====== GIVEN DATA ======

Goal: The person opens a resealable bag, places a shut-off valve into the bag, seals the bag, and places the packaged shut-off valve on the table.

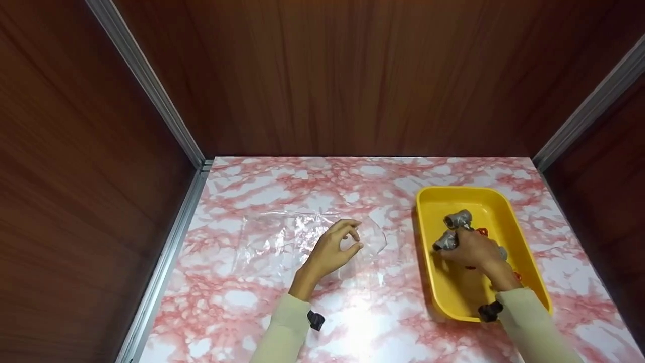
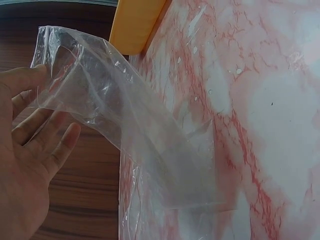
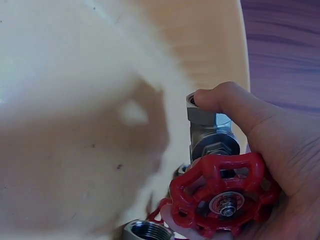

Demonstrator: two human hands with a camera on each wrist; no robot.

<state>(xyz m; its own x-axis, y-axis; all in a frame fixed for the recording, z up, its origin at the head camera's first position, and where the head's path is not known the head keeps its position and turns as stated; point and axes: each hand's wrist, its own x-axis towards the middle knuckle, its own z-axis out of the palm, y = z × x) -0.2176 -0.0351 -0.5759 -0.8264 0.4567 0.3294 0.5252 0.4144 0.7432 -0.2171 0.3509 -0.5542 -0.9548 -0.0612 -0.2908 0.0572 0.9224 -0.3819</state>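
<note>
A clear plastic bag (image 1: 282, 242) lies across the table, its mouth end raised at my left hand (image 1: 330, 249). In the left wrist view, my thumb and bent fingers hold the rim of the bag (image 2: 100, 85), whose mouth gapes. My right hand (image 1: 476, 249) reaches into a yellow tray (image 1: 463, 194) and grips a metal gate valve (image 1: 446, 241). The right wrist view shows the valve's red handwheel (image 3: 227, 197) against the palm, with the thumb on the valve's threaded end. Another grey valve (image 1: 458, 219) lies just beyond that hand.
More valve parts with red handwheels (image 1: 517, 276) lie in the tray, partly hidden by the right hand and arm. The marbled red-and-white table (image 1: 262, 186) is bounded by brown wood-look panels (image 1: 352, 75) at the back and both sides.
</note>
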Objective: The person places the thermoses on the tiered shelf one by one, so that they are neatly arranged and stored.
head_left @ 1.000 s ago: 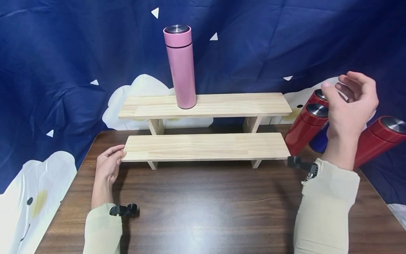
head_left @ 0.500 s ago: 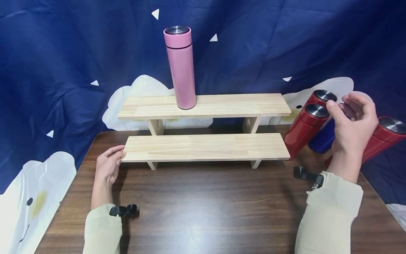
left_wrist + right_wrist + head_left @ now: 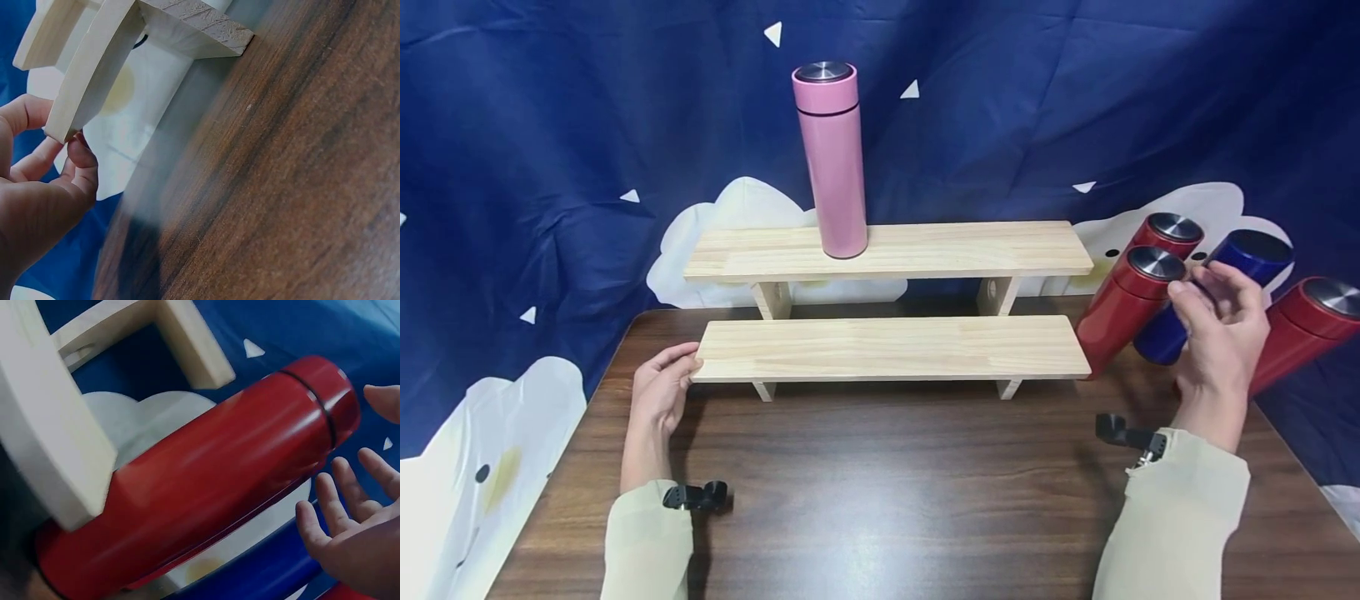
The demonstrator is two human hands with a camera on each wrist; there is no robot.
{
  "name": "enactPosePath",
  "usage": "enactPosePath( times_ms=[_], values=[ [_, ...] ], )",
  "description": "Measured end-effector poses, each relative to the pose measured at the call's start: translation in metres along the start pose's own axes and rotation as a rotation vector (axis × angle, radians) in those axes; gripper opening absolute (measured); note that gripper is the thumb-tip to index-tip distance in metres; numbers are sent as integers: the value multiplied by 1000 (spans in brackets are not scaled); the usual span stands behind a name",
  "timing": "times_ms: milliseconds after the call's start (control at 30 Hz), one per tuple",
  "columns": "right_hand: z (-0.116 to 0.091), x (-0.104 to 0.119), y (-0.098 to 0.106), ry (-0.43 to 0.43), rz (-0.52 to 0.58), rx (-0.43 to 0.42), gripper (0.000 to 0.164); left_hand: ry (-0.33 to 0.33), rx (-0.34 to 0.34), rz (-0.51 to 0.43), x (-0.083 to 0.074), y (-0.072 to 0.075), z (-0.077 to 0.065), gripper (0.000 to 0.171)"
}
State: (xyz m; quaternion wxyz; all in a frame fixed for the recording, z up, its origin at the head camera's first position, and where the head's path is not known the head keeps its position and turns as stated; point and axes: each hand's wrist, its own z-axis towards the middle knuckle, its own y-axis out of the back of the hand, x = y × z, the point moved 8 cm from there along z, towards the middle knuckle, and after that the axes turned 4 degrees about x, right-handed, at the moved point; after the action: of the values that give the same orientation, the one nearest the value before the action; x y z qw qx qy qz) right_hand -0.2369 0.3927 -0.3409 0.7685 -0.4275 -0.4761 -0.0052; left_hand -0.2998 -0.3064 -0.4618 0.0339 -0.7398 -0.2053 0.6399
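Note:
My left hand (image 3: 658, 390) pinches the left end of the lower board of a two-tier wooden shelf (image 3: 887, 348); in the left wrist view, thumb and fingers (image 3: 81, 165) meet the board's corner. At right, my right hand (image 3: 1223, 337) is beside the front red thermos (image 3: 1123, 304), fingers spread and slightly bent. The right wrist view has a gap between those fingers (image 3: 331, 503) and the red thermos (image 3: 206, 469). Partly behind the hand stands a blue thermos (image 3: 1161, 333). A pink thermos (image 3: 833, 175) stands upright on the upper board (image 3: 970, 247).
A second red thermos (image 3: 1172, 229) stands behind the front one, and another red thermos (image 3: 1303, 333) is at the far right. The brown wooden table (image 3: 865, 492) spreads in front of the shelf. A dark blue curtain (image 3: 985, 108) with white patterns hangs behind.
My right hand has come down and lies nearer the front red thermos, uncovering more of the blue thermos. The left hand keeps its hold on the shelf board.

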Motion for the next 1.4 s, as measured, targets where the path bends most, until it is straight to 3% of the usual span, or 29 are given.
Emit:
enactPosePath(
  times_ms=[300,533,933,1400],
  values=[
    [-3,-29,26,-92,82,17,49,-10,16,-15,1,0,0,29],
    [-8,-52,42,-139,16,30,43,-21,45,-26,0,-2,2,29],
    [-14,-79,60,-220,-64,68,50,-16,32,-18,0,-2,1,30],
    [-18,-104,67,-304,-190,237,61,-12,38,-20,0,-1,1,30]
  ],
)
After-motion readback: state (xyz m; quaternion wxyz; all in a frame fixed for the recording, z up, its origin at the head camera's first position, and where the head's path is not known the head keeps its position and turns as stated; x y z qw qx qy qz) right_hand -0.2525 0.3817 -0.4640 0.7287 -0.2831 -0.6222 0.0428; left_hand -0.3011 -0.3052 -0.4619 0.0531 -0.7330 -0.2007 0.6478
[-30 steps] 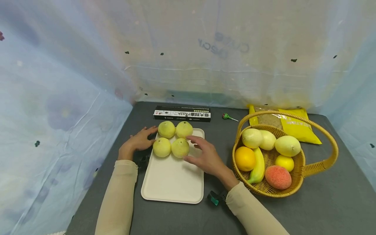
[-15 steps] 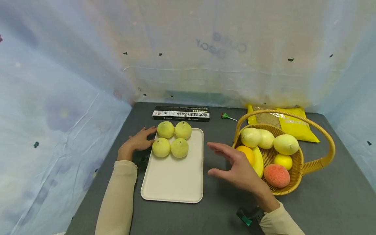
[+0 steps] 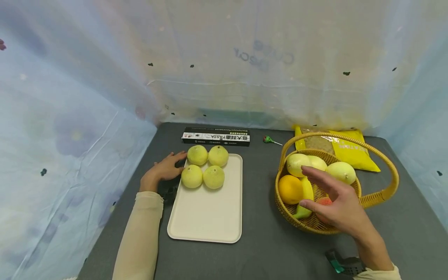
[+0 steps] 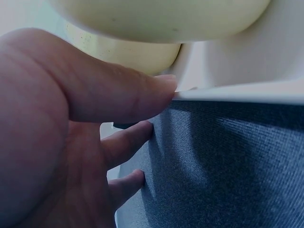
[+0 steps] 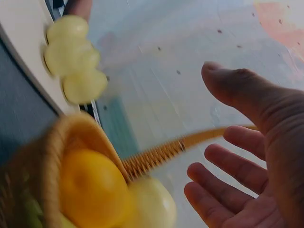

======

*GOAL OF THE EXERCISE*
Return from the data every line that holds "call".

*ANSWER SECTION*
  "description": "Measured end-effector poses, each relative to the pose measured at the call's start: translation in metres along the start pose's own axes and rotation as a rotation vector (axis × angle, radians) in those axes; gripper opening absolute (measured); note that gripper is the thumb-tip to index-tip distance in metres; numbers are sent as integers: the value multiplied by 1000 (spans in brackets are not scaled); the usual span stands behind a name",
  "timing": "times_ms: milliseconds after the call's start (control at 30 Hz), one per tuple",

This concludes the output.